Dina Lamanna, design principal, hospitality interiors at HOK, prides herself on being adaptable to her clients’ needs. She will be on the InspireDesign panel at Hospitality at Market.
“Thoughtfulness never goes out of style,” she said. “For me, it’s about design solutions. When clients give feedback, I want to understand why they’re asking us to do that. Is there a better way to help them problem solve? We want to be in the trenches with owners, developers and brands and get the most we can out of each project. No matter the scale, location or size, that thoughtfulness and design solution process is important to me.”
On the pulse of emerging trends, Lamanna sees how hospitality and residential design have become intertwined.
“Memorable experiences occur from those residential cues. You don’t want to walk into a hotel, and have it feel hotel-y. You don’t want it to feel carbon copied. Instead, you want it curated and personalized to you even though there may be 800 rooms in the property,” she said. “It’s about creating personalized moments right now. I’m working on the Four Seasons Private Residences Nashville, which has 172 units. Instead of having completely solid cabinet fronts, we have a few with glass fronts and integrated lighting. In each residence, the guest gets to decide what they want to display, whether it’s tchotchkes or liquor.”
Lamanna referenced her work on the InterContinental New York Barclay, showcasing a prime example of residential touches that make the guest feel at home.
“When you walk up to the guestroom, it’s not your typical solid door; it’s an ornamental door knocker so it feels like you’re arriving at your apartment or residence for the stay,” she said. “When you can weave in residential and personalized nods, it does become memorable. A lot of us are designing that way. It’s not the norm yet and quite exciting to see those details through the design process.”
In addition, Lamanna appreciates lighting’s ability to transform a space. “It takes any design from good to great or not-so-good to aspirational. It’s a must-have,” she said. “It’s about highlighting materials, what’s important and where’s an area for social, dynamic activity. Lighting supports all of these areas. Whether it’s an urban hotel or a sea resort, you have to have a layer of lighting to support design—it brings everything over the finish line.”
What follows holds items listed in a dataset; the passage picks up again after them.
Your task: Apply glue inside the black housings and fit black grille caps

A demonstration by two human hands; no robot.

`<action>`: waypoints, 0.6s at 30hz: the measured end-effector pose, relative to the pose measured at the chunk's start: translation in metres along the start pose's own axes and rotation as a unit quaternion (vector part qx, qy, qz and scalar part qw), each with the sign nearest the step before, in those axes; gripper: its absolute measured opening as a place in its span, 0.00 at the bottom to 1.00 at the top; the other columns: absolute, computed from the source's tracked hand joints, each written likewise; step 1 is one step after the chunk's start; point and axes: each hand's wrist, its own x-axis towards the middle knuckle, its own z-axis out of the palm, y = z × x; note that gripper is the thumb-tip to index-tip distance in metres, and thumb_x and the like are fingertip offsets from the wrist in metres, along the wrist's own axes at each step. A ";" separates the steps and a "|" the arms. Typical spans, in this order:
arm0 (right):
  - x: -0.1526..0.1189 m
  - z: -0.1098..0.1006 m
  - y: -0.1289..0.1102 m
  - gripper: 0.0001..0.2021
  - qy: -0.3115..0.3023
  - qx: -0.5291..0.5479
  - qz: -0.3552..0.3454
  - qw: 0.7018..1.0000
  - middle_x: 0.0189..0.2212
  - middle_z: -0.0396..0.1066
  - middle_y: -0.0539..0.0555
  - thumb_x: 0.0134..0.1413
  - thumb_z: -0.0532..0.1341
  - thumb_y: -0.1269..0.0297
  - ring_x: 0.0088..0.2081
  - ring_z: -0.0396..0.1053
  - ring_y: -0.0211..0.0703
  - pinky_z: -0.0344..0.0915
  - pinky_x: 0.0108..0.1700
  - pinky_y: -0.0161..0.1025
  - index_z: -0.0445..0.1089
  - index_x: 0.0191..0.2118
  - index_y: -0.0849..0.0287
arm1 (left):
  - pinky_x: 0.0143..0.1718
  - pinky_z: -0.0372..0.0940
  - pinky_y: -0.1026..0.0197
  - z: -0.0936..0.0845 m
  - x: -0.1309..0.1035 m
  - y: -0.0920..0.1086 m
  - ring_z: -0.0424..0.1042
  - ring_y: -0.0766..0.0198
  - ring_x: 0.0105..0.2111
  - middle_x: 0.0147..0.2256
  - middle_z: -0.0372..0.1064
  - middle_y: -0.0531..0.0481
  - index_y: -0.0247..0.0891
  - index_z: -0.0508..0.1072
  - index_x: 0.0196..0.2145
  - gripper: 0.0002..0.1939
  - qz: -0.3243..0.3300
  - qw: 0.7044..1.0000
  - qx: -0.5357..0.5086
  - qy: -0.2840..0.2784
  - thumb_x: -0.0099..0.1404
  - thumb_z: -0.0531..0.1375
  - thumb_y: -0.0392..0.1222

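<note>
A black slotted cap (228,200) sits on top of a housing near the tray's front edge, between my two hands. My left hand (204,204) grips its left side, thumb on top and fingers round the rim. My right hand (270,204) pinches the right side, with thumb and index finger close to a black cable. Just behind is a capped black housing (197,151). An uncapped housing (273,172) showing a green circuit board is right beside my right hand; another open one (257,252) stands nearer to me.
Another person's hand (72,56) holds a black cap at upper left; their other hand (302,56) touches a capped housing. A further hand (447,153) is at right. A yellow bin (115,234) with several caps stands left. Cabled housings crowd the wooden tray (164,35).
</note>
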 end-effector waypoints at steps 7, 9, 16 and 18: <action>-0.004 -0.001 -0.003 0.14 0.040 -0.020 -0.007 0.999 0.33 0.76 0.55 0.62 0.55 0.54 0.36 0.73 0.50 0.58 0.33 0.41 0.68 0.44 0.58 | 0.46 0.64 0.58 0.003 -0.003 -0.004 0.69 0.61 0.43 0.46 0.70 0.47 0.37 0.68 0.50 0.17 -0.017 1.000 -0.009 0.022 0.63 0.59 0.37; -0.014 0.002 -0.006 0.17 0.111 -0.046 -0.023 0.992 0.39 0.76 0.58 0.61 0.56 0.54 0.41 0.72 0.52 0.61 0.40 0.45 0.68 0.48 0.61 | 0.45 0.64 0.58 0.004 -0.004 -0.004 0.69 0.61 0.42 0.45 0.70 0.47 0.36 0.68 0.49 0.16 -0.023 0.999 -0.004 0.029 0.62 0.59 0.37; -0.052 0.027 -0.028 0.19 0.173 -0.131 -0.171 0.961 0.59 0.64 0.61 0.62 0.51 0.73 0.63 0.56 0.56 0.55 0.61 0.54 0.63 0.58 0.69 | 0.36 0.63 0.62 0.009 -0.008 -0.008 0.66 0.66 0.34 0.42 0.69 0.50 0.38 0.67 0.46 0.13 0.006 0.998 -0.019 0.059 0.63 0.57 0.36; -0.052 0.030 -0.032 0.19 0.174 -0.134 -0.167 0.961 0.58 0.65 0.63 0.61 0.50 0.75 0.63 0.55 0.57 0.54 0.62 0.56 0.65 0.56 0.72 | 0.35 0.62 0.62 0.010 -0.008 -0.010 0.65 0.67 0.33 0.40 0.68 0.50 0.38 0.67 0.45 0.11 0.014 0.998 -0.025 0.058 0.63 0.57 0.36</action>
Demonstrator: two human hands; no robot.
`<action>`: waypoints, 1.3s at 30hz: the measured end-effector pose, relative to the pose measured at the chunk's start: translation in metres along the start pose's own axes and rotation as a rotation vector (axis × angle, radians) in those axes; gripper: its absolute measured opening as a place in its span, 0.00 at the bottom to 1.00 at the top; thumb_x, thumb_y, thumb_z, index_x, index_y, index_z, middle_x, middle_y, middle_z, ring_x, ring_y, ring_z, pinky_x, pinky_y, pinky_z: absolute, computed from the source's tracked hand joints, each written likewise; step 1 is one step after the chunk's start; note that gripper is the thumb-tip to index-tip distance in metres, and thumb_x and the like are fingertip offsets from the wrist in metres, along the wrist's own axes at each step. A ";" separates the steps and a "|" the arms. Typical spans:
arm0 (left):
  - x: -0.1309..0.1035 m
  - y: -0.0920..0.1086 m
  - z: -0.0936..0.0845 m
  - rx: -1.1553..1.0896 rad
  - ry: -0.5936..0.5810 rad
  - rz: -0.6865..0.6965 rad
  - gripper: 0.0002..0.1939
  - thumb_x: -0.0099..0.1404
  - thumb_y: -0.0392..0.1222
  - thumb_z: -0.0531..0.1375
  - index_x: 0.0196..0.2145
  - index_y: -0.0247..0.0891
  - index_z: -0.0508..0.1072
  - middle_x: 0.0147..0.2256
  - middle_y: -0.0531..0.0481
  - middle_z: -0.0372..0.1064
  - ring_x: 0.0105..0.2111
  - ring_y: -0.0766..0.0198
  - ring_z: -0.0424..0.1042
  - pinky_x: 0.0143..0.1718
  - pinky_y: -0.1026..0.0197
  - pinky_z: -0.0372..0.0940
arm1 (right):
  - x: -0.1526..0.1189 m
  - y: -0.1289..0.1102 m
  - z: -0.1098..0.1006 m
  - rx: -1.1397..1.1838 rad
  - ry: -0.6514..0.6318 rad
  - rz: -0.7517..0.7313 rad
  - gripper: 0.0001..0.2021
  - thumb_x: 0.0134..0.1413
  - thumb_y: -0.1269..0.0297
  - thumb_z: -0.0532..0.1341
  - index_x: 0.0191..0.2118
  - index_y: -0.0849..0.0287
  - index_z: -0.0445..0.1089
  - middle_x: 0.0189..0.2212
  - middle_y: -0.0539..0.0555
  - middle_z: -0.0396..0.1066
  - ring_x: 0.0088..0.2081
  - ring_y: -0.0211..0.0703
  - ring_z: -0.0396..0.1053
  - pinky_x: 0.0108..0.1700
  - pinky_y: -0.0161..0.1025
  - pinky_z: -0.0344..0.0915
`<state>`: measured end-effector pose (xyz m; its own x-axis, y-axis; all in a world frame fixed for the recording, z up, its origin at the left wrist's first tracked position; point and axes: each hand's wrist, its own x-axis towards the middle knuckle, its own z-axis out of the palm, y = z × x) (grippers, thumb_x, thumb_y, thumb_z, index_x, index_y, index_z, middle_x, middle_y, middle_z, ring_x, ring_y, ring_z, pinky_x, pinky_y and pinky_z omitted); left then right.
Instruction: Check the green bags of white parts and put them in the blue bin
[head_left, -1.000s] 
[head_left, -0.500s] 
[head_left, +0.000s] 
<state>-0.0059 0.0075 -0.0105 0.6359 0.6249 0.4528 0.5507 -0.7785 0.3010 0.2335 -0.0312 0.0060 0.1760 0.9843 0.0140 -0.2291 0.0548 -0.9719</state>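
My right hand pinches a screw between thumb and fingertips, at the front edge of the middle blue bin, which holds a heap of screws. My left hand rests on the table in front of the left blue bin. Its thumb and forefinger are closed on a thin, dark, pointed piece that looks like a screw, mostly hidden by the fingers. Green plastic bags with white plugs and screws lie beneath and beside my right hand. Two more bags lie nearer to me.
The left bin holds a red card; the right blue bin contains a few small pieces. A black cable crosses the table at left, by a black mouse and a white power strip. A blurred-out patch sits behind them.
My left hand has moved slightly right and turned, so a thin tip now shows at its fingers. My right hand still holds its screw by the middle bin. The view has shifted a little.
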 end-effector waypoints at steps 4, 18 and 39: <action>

Lamanna will share her expertise as a panelist on the InspireDesign panel at Hospitality at Market, “The Intersection of Residential and Hospitality Design.” Here’s a preview of what she’ll share among her fellow designers:
“I will highlight the Four Seasons Private Residences Nashville project as it’s a new-construction tower in an emerging market,” she said. “The property has amazing panoramic views of the hustle and bustle, and the river is adjacent. The whole idea is that you are most likely going to be an upper-tier residential buyer and it might be your pied-à-terre, a second residence. The guest has the best of both worlds—an urban retreat or oasis from the city, but two or three blocks from energy bursting at the seams.”
In the design process, Lamanna asks herself, “How do you make it feel relevant and regionalized?” She added black walnut, which is available in the state, and infused that into the millwork selection. There’s also a smoke tinge to the glass, a nod to the rustic chicness of the area.
“We also added curated moments, and there’s a huge advocacy for great service. Elsewhere, it’s about natural light, a landscape integrated inside and in the outdoor spaces,” she said.
She also added artistic flair through works by local makers. “It’s an aspirational environment and stems from ideas from the region,” she said. “That is interesting for us and might be a model to use for a Four Seasons hotel. The residents who are in that market are craving something not so cookie cutter like white and beige stamped out. The brand is investing in Nashville, TN, for a reason. They want that flavor, and we try to make sure each choice we made felt appropriate to Nashville.”
As a visual creature, there’s a lot that inspires Lamanna in her daily work. “Maybe a decade ago, great design was restricted to the very top end of the spectrum—five stars or five stars-plus,” she said. “I’m encouraged by the shift in bringing a lot of that design to three- and four-star properties in North America. It’s not out of reach and it’s attainable. It doesn’t have to be expensive to be great design.”
The energy, the spectacle and the opportunity to meet new people is what attracts Lamanna to Hospitality at Market.
“It’s a creative mega wheel of people circulating in the same space, and it’s the genesis of collaboration,” she said. “I’m encouraged meeting new people, seeing new sources and finding different solutions to current projects or potential projects. I’m also appreciative of the way Market is set up, how the booths are curated and how people give it their best to understand the patrons, viewers and designers. It’s not just the products, it’s the parties too. It’s an art installation for a couple of days.”